I love living in a city that has local food and culture and unbelievable access to wilderness.

I love working for a small, well run company that lives it’s values. That gives back to the community, that provides unusually great benefits to employees, and does high quality work to really change our built environment.

I love that my life does not fit neatly into the consumerist corporate America that defines success by the size of my bank account.

I love working with my hands, connecting with other people that work with their hands, to make small but deep impacts in our local community.

I love the friends that I have made here and the fact that I can’t list them because there are simply too many.

Not admitting that I love this place seems like a rebuke to all of the above, and that’s just not going to fly. I could probably figure out how to live my values anywhere, but doing it here simply reflects their priority.
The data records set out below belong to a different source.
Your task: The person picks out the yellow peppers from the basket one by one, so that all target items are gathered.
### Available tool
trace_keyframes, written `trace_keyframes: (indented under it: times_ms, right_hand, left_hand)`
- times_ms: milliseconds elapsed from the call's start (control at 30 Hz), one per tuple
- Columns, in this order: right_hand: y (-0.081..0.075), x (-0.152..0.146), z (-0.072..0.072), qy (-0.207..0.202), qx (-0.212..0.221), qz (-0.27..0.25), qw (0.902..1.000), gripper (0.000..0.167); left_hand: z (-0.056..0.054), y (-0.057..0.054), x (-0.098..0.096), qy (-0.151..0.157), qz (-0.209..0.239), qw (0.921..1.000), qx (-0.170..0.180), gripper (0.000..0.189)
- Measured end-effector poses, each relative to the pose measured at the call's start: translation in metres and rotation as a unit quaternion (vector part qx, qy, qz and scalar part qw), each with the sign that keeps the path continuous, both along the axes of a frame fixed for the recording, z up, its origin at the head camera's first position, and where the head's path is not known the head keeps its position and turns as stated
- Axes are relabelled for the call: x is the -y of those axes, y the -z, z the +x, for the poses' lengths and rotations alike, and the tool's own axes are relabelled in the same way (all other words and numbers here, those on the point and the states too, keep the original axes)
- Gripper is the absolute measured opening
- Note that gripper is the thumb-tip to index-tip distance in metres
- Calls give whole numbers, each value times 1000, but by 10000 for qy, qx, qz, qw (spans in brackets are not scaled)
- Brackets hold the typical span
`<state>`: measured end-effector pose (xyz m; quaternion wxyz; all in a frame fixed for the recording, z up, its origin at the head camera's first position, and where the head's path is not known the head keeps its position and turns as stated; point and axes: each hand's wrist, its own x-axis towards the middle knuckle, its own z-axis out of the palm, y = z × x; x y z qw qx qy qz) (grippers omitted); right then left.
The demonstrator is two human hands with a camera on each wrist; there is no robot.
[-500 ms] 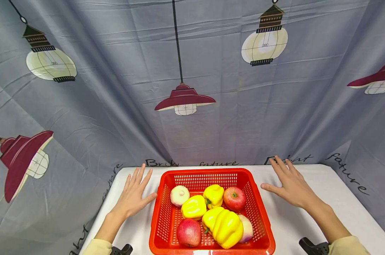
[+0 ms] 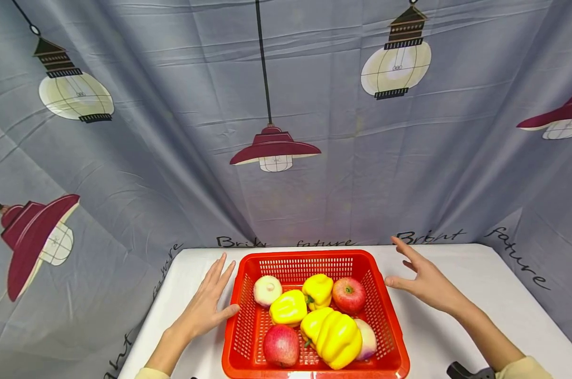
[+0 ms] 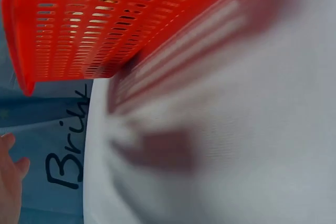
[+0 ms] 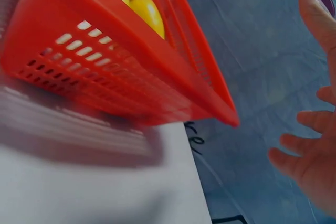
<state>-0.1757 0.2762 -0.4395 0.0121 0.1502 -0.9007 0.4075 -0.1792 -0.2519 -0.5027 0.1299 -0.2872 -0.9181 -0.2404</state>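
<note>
A red plastic basket (image 2: pixel 233 337) with slotted walls stands on the table between my two hands. In it lie several yellow bell peppers (image 2: pixel 339 339), a red apple (image 2: pixel 349 295) at the right, a pinkish-red round fruit (image 2: pixel 281 345) at the front left, a pale onion-like bulb (image 2: pixel 267 291) at the back left and a white-and-purple turnip (image 2: pixel 365 339). My left hand (image 2: pixel 210 300) hovers at the basket's left side, its thumb overlapping the rim in the head view. Off the right rim is my right hand (image 2: pixel 423 279), fingers extended and thumb toward the basket. Both hands hold nothing.
The white table (image 2: pixel 475 284) reaches back to a grey-blue curtain (image 2: pixel 333 200) printed with lamps and lettering, which also hangs along both sides. A dark wrist strap piece (image 2: pixel 465 371) shows by the right sleeve.
My left hand has shifted a little right and turned, with its thumb now over the basket's rim. My right hand has rotated more edge-on and moved slightly left. The basket and its contents stay put.
</note>
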Motion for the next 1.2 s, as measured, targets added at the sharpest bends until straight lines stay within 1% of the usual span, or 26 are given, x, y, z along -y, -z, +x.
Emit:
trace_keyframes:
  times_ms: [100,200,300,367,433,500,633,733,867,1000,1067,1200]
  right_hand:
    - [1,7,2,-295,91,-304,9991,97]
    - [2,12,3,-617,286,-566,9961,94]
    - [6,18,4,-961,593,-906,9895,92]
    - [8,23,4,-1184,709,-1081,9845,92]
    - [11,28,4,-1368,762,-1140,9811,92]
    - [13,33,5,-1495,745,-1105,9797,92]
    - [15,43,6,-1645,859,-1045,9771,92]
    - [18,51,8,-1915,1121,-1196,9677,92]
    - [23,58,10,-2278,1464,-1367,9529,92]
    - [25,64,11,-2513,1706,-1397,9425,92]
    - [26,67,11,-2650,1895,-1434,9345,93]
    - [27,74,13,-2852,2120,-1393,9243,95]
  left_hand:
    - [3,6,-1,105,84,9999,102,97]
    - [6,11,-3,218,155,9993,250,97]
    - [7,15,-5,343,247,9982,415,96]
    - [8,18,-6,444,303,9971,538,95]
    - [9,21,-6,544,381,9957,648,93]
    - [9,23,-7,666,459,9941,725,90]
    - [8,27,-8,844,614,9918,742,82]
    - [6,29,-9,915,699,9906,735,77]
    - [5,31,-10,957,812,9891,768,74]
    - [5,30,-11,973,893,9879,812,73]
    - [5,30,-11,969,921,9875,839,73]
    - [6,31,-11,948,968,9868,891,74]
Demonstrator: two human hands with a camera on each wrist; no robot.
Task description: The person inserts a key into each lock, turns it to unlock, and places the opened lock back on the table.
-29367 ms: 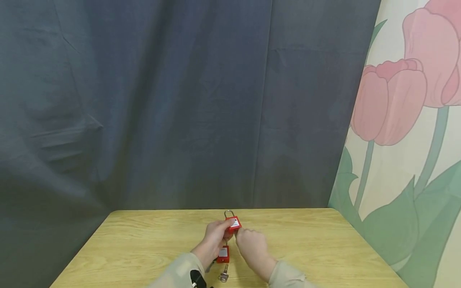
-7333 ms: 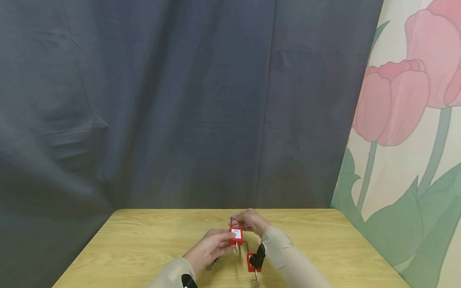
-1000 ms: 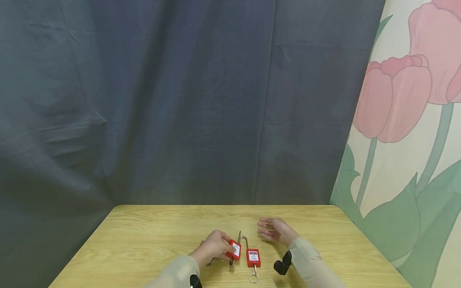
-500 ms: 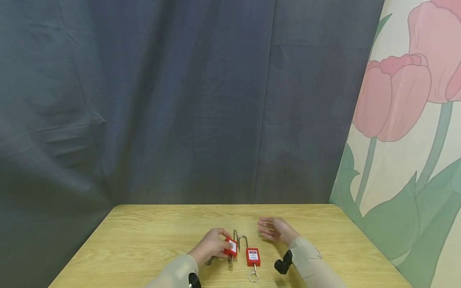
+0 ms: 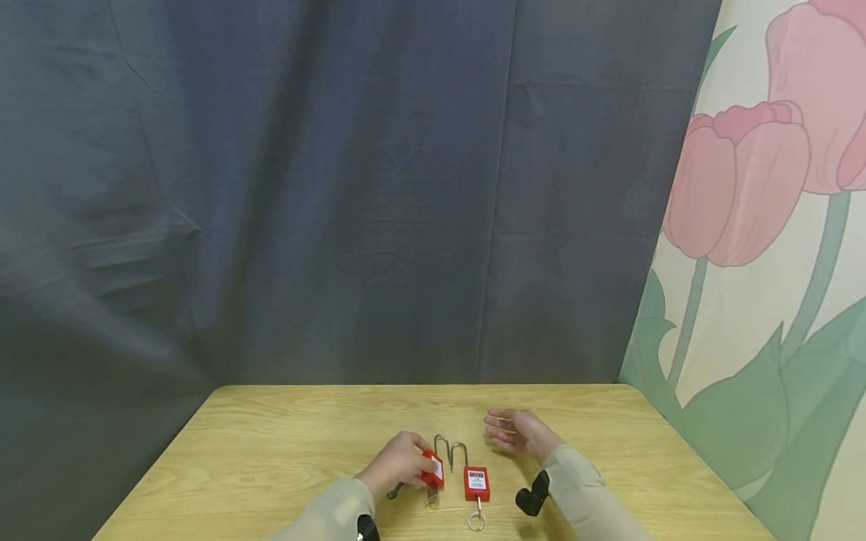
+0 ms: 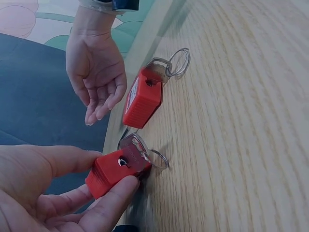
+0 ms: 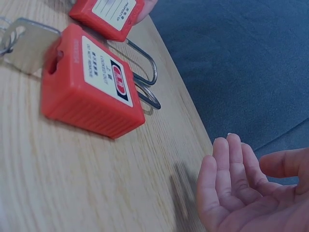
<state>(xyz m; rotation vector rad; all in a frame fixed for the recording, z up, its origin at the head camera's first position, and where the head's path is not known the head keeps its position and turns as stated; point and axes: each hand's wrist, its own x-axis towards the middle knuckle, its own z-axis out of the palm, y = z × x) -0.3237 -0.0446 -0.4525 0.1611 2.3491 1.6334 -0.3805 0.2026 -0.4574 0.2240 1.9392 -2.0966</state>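
Note:
My left hand [image 5: 401, 460] pinches a red padlock [image 6: 110, 169] between thumb and fingers, low over the table. A key [image 6: 137, 149] with a ring sits in its keyhole, and its shackle [image 5: 441, 443] stands pulled out with one leg free. Just right of it a second red padlock [image 5: 476, 485] with a white label [image 7: 104, 70] lies on the table. That one also has its shackle [image 5: 460, 451] out and a key with a ring [image 5: 477, 520] in the keyhole. Farther right my right hand [image 5: 517, 433] holds nothing, fingers loosely extended, palm turned toward the padlocks.
A dark metal piece [image 5: 395, 492] pokes out from under my left hand, mostly hidden. The wooden table [image 5: 304, 421] ends at a dark curtain [image 5: 379, 225]; a wall painted with tulips [image 5: 737, 188] is on the right.
Earlier both hands worked on a padlock, the right hand later at its shackle; now the right hand is away and loose. Lately the left hand shifts its padlock slightly left beside the other.

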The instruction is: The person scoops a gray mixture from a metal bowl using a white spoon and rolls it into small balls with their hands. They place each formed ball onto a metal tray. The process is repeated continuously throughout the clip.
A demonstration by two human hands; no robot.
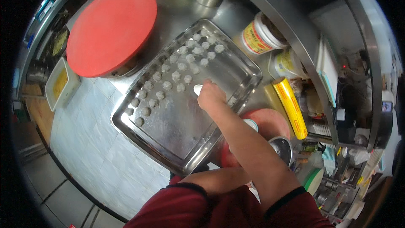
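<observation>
My right hand [212,95] is closed around a white spoon [197,89], whose bowl shows at its fingers. It is over the middle of a large rectangular stainless steel tray [186,142]. Several small pale grey balls [176,76], perhaps of minced paste, sit in diagonal rows in the tray, from its far end to its left corner. The area of the tray near me shows bare metal. My left forearm [221,179] reaches across under my right arm, which hides the left hand.
A large round red board [114,31] lies over a vessel at the back left. A white tub [61,85] holds yellow food. To the right are a labelled plastic bucket [258,36], a yellow roll of film [289,107], a red round board [269,122] and a metal bowl [281,148].
</observation>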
November 2, I took the train north from San Jose to spend a little time with Dustin. He remains one of the most important and incredible people in my life, and always reminds me how to get back in touch with the priorities that I sometimes lose sight of. We talked about living with a smaller footprint, embracing how little we really need, and chasing passions to the end of our wits. All things that I can see myself doing here.

If my priority were to make as much money as possible (or become as powerful as possible, because the ego is probably what’s really under the desire to have “impact”) I wouldn’t work for my boss or do what I do. I would have stayed in Portland, or moved someplace just as disconnect from wilderness. I’ve been there, done that, and moved forward with my life choosing otherwise. 

“A willow can grow and bend, lose leaves, grow them back, reach for the sun, change its appearance or its focus with the seasons. It can become scarred, burned or bent. But it’s still a willow, and still a tree. And at every step, it is beautiful.”
-Steph

My life is it’s own definition. Like the willow, for whatever form it takes, I get to define who Skander is and what that means.